• Exercise brief:
Give back every line of the data below exactly.

━━━━━ Data block ━━━━━

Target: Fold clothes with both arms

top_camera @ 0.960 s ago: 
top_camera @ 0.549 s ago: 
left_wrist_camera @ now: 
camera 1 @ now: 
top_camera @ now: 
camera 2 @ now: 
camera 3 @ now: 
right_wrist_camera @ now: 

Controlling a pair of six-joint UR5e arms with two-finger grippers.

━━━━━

• Response to this exercise:
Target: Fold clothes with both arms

top_camera @ 0.960 s ago: 
top_camera @ 0.549 s ago: 
left_wrist_camera @ now: 
camera 1 @ now: 
top_camera @ now: 
camera 2 @ now: 
camera 3 @ now: 
right_wrist_camera @ now: 

Controlling a pair of six-joint UR5e arms with two-finger grippers.

This exercise calls for no further output.